Last week saw the collapse of another private sector outsourcing provider, this time overseeing the delivery of probation services within the criminal justice system. Quite simply, the outcome-based contracting model that has been used is failing and providers are running out of money.

Is the model at fault?

Outcome-based contracting is not a new concept, but it is in most cases a far more complicated model than most alternatives. There are several reasons for that. One is that organizations often struggle to define precisely what outcome they actually want, or find that when it is achieved, they really wanted something different.

A second factor is change management. Shifting needs, new capabilities, innovative methods frequently create the need for dynamic change capabilities. This can be complicated to embed in the contract and it also requires a readiness on the part of all stakeholders to engage in change discussions, which may require quite fundamental renegotiation of the contract – even potentially its termination.

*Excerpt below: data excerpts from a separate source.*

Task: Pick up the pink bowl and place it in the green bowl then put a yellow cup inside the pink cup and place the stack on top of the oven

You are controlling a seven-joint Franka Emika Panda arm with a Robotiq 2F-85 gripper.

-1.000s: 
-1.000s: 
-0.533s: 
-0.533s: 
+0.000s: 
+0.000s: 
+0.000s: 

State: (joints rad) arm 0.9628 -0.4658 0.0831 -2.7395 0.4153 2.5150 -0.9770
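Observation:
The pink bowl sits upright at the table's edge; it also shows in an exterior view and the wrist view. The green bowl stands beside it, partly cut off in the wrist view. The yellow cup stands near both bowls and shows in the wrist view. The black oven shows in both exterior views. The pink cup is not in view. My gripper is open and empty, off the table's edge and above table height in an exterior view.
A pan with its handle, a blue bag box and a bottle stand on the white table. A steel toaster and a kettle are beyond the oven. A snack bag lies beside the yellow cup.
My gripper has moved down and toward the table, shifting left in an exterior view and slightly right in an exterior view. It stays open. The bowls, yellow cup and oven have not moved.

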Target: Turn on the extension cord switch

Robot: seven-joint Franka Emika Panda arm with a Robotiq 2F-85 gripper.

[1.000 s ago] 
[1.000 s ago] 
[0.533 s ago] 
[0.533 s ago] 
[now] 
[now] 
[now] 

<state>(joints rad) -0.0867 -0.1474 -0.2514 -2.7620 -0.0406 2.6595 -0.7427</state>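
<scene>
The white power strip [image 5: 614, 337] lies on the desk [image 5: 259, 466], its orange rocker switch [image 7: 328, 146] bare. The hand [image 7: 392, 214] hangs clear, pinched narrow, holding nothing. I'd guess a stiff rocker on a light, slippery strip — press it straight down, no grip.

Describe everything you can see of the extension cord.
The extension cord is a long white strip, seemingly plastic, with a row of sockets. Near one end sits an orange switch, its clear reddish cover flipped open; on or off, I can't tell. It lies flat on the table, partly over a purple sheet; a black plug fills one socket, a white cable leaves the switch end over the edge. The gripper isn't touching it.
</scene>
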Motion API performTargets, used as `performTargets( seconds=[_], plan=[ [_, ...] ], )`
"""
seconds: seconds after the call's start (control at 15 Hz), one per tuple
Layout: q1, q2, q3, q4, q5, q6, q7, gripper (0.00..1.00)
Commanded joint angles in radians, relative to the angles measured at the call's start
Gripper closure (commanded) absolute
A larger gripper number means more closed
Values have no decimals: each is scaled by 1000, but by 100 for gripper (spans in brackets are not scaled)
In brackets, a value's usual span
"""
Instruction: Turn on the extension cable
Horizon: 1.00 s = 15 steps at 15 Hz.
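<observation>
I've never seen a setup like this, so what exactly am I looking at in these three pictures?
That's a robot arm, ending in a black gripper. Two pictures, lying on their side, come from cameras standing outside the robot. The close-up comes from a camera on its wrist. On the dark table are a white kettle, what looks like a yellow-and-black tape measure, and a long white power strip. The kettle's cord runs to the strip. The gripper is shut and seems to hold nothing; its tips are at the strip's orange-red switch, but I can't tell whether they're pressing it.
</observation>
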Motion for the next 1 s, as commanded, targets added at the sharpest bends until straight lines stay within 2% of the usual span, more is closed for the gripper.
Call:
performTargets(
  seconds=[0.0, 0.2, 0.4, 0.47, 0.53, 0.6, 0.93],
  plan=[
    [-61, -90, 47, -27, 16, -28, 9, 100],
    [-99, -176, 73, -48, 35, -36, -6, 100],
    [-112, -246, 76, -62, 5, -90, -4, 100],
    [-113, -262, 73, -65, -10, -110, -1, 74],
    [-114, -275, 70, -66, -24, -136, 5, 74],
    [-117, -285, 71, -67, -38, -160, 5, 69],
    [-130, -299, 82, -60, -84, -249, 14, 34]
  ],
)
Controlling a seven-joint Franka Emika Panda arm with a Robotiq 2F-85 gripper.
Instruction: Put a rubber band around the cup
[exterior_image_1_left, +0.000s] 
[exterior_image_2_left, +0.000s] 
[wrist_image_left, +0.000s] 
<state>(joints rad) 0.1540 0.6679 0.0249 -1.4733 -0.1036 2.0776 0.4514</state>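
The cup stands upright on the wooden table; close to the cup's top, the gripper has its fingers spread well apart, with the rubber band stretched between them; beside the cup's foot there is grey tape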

The third major factor is whether the contracting parties actually have the capabilities to oversee and manage an outcome-based contract. One example of capability is the necessary cash reserves or access to funding implicit in potential delays in payment (achieving outcomes often takes time). Another example is whether there are reliable monitoring or measurement systems to generate timely, accurate and mutually agreed data about the results achieved. Just as important, are there real-time data flows to assist monitoring and provide early warning of problems? And then there is the question of skills and competencies – an outcome-based agreement demands very different levels of governance and performance management than traditional forms of acquisition.

Finally, there is the question of culture. To what extent are the customer and the suppliers compatible in their outlook and behavior? Outcome delivery typically requires a greater level of collaboration, a readiness to share information and work on joint problem solving.

So what was missing?

There are sure to be further enquiries into the probabtion contract failure and it is important to point out that this is merely one example of the problems many organizations have with more complex forms of contracting.

In this instance, it appears that the required outcomes were quite well defined. The major failings look to be more associated with the belief – or perhaps hope – that the client did not need to maintain active engagement. Based on media stories, it seems that warning signs were not being actively monitored and, when they became evident, were ignored. A lack of readiness to accept accountability, to recognize a role in managing risk, is a frequently observed cultural characteristic in the public sector. And ultimately, it seems likely that this was a case where politically-inspired decisions focused on saving money took precedence over thorough analysis or good judgment.